Problem to solve → Using the records below, write out again exactly the lines that begin at the line containing "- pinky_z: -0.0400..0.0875" and end at the line containing "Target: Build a", and no other lines.

▬▬▬

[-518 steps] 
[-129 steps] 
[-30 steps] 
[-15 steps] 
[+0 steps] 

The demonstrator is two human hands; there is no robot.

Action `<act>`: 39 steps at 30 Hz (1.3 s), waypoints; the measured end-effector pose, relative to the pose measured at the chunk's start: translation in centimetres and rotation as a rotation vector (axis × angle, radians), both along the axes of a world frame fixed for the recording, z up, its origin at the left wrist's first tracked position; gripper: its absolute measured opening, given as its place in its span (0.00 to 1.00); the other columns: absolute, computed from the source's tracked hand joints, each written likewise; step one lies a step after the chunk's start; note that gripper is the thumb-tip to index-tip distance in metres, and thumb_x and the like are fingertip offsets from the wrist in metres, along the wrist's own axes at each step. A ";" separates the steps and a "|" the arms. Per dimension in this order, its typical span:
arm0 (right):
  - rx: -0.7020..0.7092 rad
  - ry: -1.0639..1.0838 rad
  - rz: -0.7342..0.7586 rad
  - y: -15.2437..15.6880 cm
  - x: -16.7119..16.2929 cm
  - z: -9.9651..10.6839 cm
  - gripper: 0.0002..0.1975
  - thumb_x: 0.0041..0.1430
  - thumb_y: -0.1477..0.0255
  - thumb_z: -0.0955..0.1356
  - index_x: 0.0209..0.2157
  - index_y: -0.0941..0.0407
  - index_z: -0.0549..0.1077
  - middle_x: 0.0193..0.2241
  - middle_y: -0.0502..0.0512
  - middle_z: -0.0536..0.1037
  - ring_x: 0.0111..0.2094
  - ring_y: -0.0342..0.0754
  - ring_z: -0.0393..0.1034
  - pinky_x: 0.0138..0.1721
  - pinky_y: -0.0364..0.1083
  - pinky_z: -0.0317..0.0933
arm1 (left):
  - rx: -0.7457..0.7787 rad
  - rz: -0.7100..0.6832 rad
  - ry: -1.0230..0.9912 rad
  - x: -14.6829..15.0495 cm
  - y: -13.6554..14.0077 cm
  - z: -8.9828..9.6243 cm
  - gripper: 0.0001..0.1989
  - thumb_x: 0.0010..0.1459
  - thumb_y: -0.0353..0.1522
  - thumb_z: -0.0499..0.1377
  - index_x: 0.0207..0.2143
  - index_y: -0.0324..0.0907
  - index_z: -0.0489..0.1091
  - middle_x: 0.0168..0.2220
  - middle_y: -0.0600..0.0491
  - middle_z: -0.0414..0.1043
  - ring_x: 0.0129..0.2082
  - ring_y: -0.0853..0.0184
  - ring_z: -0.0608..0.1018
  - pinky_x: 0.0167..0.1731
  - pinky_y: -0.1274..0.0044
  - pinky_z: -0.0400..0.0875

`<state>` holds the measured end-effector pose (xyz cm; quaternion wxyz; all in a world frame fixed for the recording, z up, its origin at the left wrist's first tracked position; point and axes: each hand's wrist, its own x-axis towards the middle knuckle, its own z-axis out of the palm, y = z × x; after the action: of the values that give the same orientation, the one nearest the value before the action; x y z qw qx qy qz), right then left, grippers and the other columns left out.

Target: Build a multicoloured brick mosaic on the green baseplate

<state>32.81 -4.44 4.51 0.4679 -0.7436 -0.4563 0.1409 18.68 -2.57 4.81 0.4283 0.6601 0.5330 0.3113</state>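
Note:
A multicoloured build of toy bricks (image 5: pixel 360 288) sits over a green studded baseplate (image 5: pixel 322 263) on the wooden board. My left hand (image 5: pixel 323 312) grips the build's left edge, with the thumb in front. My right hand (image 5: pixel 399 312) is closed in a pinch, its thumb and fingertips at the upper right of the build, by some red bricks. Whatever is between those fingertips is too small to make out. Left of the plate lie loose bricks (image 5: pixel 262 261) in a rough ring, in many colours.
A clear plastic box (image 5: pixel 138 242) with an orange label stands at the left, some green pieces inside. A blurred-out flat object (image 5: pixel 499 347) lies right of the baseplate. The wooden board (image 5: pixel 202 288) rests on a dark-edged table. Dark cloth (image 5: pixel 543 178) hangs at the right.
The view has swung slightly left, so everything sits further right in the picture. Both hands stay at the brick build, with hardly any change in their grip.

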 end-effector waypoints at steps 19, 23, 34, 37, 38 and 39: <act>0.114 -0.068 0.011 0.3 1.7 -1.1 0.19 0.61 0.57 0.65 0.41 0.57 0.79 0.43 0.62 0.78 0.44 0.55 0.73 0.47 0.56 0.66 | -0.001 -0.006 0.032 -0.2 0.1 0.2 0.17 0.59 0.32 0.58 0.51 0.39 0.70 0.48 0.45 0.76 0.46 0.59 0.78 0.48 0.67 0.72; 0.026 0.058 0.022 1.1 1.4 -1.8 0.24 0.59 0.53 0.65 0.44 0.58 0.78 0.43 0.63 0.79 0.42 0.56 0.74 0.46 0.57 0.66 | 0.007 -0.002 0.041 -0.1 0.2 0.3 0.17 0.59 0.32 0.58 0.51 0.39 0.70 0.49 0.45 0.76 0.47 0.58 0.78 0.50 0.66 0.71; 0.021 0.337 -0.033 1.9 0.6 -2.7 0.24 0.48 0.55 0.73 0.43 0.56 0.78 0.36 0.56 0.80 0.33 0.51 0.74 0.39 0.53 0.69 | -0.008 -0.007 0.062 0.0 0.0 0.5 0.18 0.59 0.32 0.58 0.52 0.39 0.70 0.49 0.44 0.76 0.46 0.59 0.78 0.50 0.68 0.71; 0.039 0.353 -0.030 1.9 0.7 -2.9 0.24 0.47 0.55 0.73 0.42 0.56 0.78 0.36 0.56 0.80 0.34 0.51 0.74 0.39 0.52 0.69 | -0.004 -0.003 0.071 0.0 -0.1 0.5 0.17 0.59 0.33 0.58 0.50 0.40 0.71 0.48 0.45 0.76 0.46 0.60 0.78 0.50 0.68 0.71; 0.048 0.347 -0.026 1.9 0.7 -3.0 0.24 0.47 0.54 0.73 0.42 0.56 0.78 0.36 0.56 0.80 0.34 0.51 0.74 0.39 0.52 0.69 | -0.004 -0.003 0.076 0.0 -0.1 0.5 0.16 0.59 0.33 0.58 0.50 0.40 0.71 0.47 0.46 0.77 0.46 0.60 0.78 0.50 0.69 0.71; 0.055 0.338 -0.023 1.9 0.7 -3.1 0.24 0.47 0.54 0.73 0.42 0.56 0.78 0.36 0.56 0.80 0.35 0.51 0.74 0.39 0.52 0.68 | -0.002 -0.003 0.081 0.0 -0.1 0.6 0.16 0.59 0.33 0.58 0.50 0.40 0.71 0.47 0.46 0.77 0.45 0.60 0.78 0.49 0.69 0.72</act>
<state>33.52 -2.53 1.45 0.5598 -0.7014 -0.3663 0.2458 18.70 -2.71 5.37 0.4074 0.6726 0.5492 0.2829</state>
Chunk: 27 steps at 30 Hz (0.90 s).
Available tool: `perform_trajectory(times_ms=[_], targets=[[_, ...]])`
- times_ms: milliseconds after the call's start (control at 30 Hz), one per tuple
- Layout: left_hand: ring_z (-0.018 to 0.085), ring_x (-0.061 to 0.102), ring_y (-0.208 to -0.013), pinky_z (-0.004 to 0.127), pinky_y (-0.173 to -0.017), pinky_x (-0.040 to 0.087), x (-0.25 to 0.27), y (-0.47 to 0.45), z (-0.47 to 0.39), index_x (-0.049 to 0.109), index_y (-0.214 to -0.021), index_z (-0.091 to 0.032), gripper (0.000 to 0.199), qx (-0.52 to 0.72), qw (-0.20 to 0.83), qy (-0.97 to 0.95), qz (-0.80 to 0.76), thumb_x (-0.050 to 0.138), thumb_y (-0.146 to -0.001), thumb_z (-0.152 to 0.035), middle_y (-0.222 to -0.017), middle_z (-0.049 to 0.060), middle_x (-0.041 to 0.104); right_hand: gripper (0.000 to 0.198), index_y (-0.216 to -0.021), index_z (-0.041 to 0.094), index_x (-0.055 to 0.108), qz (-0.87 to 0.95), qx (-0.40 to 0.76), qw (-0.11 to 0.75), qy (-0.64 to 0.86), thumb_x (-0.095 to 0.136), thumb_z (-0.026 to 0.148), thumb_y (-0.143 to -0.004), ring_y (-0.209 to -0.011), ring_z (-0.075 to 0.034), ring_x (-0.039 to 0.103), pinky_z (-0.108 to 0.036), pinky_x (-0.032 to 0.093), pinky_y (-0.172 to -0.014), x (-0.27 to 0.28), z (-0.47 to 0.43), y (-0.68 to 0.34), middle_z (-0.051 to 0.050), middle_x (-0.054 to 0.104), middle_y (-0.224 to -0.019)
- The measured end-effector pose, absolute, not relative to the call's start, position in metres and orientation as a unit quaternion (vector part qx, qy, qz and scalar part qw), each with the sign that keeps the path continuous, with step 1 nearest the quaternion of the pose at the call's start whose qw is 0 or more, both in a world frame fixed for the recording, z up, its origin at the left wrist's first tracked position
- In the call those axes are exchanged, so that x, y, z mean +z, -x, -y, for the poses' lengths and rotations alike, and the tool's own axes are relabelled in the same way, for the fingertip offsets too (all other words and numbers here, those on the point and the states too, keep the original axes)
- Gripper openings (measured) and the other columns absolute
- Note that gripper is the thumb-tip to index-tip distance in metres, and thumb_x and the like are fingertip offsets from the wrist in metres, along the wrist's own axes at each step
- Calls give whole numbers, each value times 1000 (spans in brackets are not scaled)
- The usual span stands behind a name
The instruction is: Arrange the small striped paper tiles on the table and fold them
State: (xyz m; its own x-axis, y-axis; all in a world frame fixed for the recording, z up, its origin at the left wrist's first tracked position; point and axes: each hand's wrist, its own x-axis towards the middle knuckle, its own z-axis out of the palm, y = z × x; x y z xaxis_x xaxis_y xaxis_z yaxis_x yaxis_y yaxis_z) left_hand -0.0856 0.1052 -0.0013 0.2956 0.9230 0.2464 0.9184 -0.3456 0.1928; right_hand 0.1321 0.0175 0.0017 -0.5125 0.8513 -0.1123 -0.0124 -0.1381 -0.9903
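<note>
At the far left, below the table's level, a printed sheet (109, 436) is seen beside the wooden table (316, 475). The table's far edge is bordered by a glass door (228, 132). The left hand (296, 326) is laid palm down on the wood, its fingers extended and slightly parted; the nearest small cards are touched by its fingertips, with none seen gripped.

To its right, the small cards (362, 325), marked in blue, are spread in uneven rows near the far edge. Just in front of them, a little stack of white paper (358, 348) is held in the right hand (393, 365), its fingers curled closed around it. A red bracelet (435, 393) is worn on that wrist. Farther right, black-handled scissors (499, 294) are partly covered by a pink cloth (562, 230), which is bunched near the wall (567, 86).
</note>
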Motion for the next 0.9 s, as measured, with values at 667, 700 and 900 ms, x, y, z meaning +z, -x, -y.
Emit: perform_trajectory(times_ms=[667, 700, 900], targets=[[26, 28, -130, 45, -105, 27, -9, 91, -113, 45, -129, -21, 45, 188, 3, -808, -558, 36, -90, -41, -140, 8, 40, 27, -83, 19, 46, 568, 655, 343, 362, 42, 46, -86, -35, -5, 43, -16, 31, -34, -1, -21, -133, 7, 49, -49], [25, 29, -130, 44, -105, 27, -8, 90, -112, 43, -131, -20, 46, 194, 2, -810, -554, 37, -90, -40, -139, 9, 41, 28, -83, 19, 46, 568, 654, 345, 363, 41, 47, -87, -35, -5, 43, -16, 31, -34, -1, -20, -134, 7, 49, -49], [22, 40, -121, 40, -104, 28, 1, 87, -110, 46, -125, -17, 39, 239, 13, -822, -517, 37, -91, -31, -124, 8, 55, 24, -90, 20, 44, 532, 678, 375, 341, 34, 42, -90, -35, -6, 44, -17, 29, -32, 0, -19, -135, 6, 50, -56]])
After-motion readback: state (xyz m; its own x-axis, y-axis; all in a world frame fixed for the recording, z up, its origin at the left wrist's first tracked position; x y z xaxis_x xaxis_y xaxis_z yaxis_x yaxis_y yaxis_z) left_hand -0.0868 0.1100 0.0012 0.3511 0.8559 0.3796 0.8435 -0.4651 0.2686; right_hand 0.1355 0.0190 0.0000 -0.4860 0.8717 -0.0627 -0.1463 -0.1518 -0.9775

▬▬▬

Reply to the task →
  - pinky_z: -0.0400..0.0875

`<state>` holds the measured end-effector pose (xyz cm; quaternion wxyz; all in a world frame fixed for the recording, z up, its origin at the left wrist's first tracked position; point and axes: each hand's wrist, its own x-axis towards the middle knuckle, its own z-axis out of the palm, y = z × x; after the action: of the values that give the same orientation, the one nearest the value before the action; x y z qw qx qy qz), right then left, grippers and the other columns left out.

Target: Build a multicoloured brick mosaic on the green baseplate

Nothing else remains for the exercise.